Implementation options

Manual: the quarterly cleanup

An ops person exports the book, hunts duplicates in a spreadsheet, and chases deal owners for close dates. This is how most funds actually operate, and it fails on mechanism, not effort: debt builds up continuously and cleanups happen occasionally, so reports are only trustworthy in the week after a cleanup. It is a reasonable choice for a book of a few hundred records. Past that, the cleanup itself becomes a project nobody schedules.

CRM-native: required fields and workflows

If someone on your team administers the CRM, its built-in features prevent a real share of the debt at the source: required fields on stage changes (“cannot move to Closed without a closed_date”), built-in duplicate detection on website domain or email, and workflow rules that stamp a date when a status changes. Use these; prevention is cheaper than repair.
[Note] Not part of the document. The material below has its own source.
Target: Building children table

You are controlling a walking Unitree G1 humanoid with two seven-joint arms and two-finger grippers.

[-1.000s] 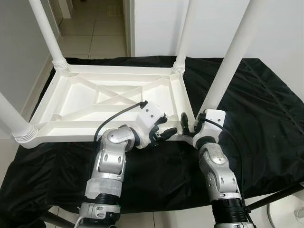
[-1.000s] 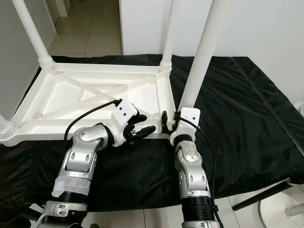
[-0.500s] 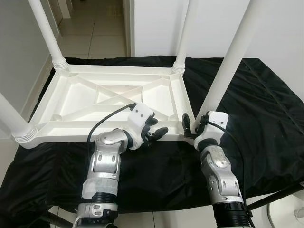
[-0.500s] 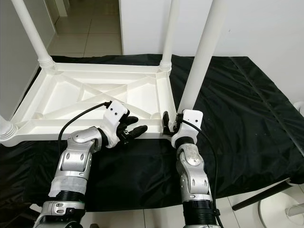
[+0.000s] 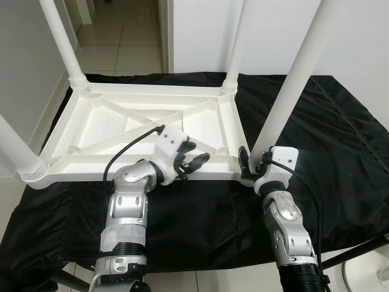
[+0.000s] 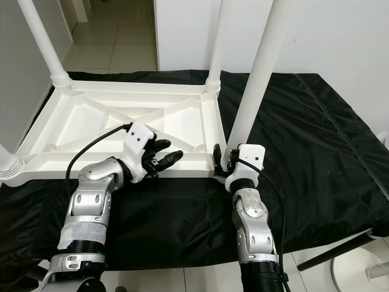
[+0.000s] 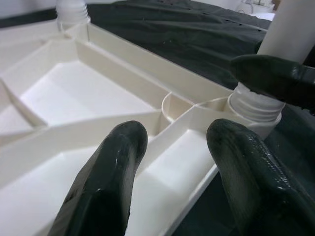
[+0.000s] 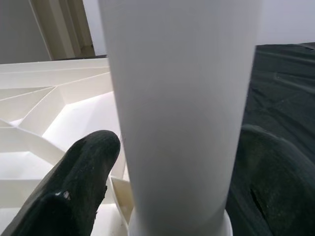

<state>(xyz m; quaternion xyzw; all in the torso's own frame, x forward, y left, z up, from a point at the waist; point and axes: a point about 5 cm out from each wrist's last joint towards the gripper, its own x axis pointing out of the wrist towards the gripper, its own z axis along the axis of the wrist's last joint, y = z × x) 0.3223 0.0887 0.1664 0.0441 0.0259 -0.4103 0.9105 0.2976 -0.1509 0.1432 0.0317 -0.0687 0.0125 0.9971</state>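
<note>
Table top (image 5: 134, 131) is lying upside down on the black cloth (image 5: 340, 140), ribbed underside facing up, all four legs standing in their corner sockets.

Right gripper (image 6: 223, 163) is sitting at the base of the near-right leg (image 5: 290, 91). In the right wrist view the leg is standing between the two fingers (image 8: 74, 182), one on each side. Jaws are spread around it; contact looks likely, but I cannot tell whether they are actually pinching. Reads as seating or twisting the leg into its socket, low down where leverage on the joint is best.

Left gripper (image 5: 196, 164) is hovering over the near rail of the table top, just beside that same corner. Jaws are spread, nothing between them. The left wrist view is showing the ribs and the threaded collar (image 7: 253, 105) of the leg ahead of its fingertips (image 7: 118, 162). Probably positioned to brace the top while the leg is being turned.

The cloth is draping over the bench, wrinkled and slack, so the top could be sliding on it under torque. White walls are behind, with a doorway onto a tiled floor (image 5: 121, 36) beyond the far edge.
</note>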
Two structural limits, though. First, these rules only apply when a person edits through the CRM’s screens. Imports, integrations, and API writes (software writing to the CRM directly) go around them, which is exactly how the migration mess above got in. Second, automation configured inside the CRM exists nowhere else: there is no written copy, no change history, and no alert when it stops.

Agentic: enforcement jobs on a schedule

The full play, for funds with an engineer or a capable AI assistant. Each invariant becomes a small scheduled job kept in version control (a shared, history-keeping home for code, typically GitHub) and run on a timetable, typically as a GitHub Actions cron job, which is GitHub’s built-in scheduler. Each job has logs, retries, and the safety properties above. The one-file cron sync is the template: one file, one invariant, fill-empty writes, idempotent by construction. Real jobs in this shape from the systems above: a daily job stamping each company’s first-contact date from its earliest pipeline entry; a half-hourly job re-checking calculated fields and stage dates and repairing any drift; stale-deal and overdue-close alerts on a schedule.
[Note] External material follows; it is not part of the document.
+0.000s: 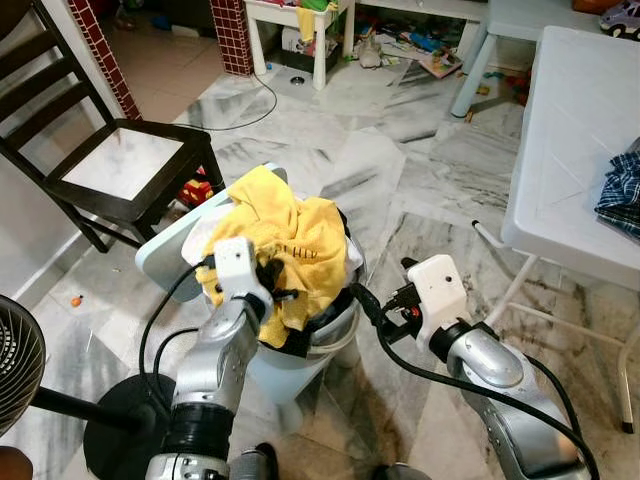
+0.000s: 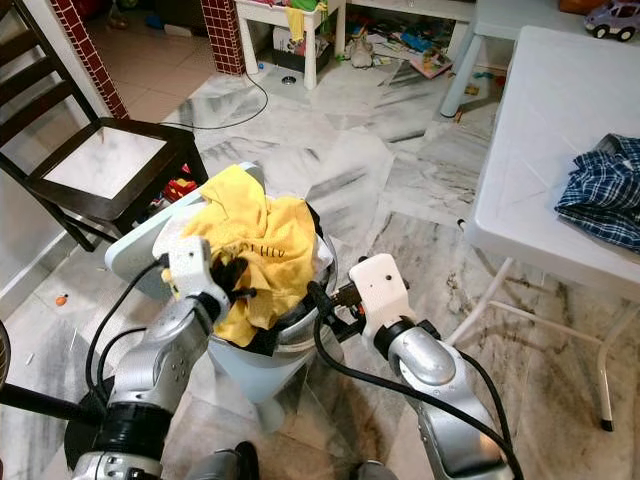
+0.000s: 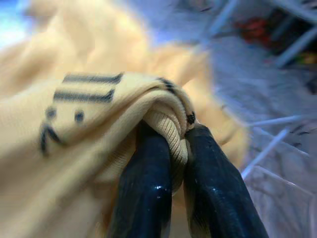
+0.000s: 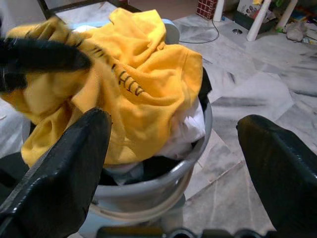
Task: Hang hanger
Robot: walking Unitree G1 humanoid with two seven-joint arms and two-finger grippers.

One production lesson worth stealing: the first version of the date-stamping job made one API call per company across roughly 3,600 companies. It ran about 19 minutes against a 20-minute limit, and on slow days a single transient server error (a 502, the web’s “try again later”) killed the whole run. Fetching all the data in bulk up front and wrapping every call in automatic retries brought the same job down to about a minute. Enforcement jobs must themselves be reliable, or they become one more silent failure.
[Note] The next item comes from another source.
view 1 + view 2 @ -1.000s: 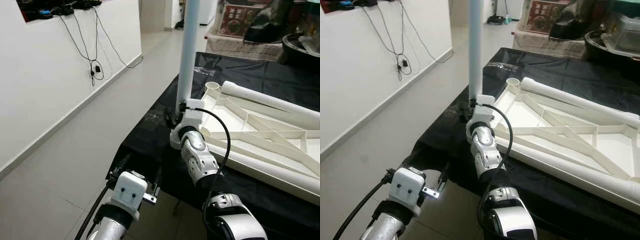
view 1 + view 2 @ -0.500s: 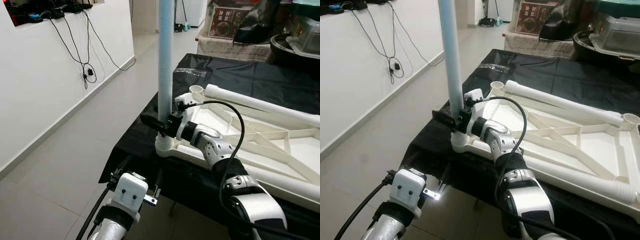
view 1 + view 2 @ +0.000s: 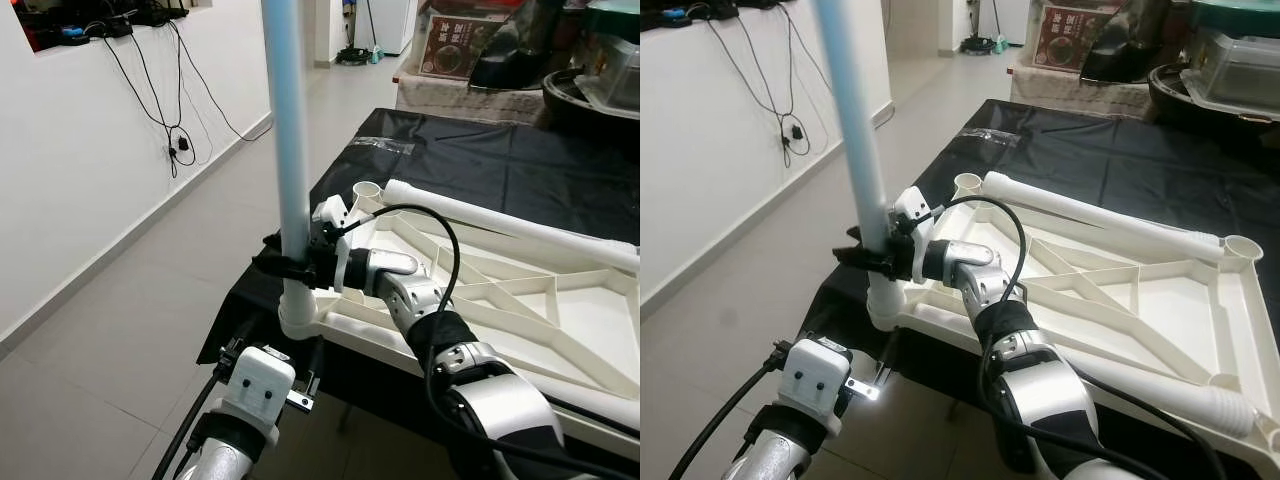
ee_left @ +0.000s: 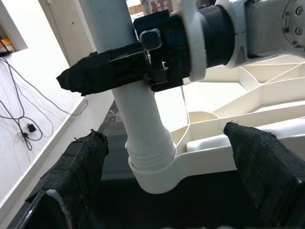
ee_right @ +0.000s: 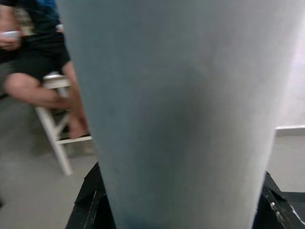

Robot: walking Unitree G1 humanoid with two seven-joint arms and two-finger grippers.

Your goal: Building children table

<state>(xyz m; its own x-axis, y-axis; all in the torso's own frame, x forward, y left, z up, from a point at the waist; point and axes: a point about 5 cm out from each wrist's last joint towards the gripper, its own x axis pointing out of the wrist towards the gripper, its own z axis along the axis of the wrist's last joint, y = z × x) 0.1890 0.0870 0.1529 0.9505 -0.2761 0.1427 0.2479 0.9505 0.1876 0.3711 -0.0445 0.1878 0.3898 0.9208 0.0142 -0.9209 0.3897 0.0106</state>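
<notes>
A white children's table top point(image 3: 520, 310) lies upside down on a black-covered table point(image 3: 480, 160). A pale leg point(image 3: 290, 150) stands upright in its near-left corner socket point(image 3: 300, 322), leaning slightly left. My right gripper point(image 3: 285, 265) is shut on this leg just above the socket; in the right wrist view the leg point(image 5: 181, 109) sits close up between the black fingers point(image 5: 90, 200). A second leg point(image 3: 1090, 215) lies along the top's far side. My left gripper point(image 4: 174, 171) hangs open below the table edge, facing the socket point(image 4: 152, 167) without touching it.
The corner socket overhangs the black table's left edge above grey floor tiles point(image 3: 120, 330). A white wall with hanging cables point(image 3: 170, 100) runs along the left. Boxes and bins point(image 3: 460, 40) crowd the far end. A person sits on a white stool point(image 5: 52, 124).
My right gripper has swung the upright leg to the left, and the table top's corner came with it to the table's edge. The left arm has not moved.
</notes>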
What “agentic” adds beyond a schedule

Scheduled scripts enforce rules that can be stated precisely. The judgment-shaped remainder (“are these two differently worded notes the same meeting?”) is where an agent earns its cost. The fund-of-funds’ final dedup pass sent agents through each company’s notes to find functional duplicates (same meeting, different formatting), with a second verification step that argued against each finding and correctly rejected 5 false candidates. The agents only identified; humans approved every deletion. That division of labor is described in writing to a CRM safely.

Metrics that prove it works

Metric	Definition	What good looks like
Required-date completeness	% of records where every date the funnel needs (entered-stage, closed, first-contact) is populated	~100%, held flat by enforcement; a dip means a job broke
Duplicate rate	Duplicate records/notes found per enforcement run	Spikes at cleanup, then near-zero per run; a rising trend means some source is injecting them
Stale-deal count	Active-stage deals with no activity past threshold	A steady, low number with visible weekly turnover; zero usually means the threshold is too loose

Watch the shape of the trend as much as the level. One-shot cleanups produce a sawtooth chart: clean, decay, clean, decay. Continuous enforcement produces a flat line. If your hygiene metrics sawtooth, you have cleanups, not hygiene.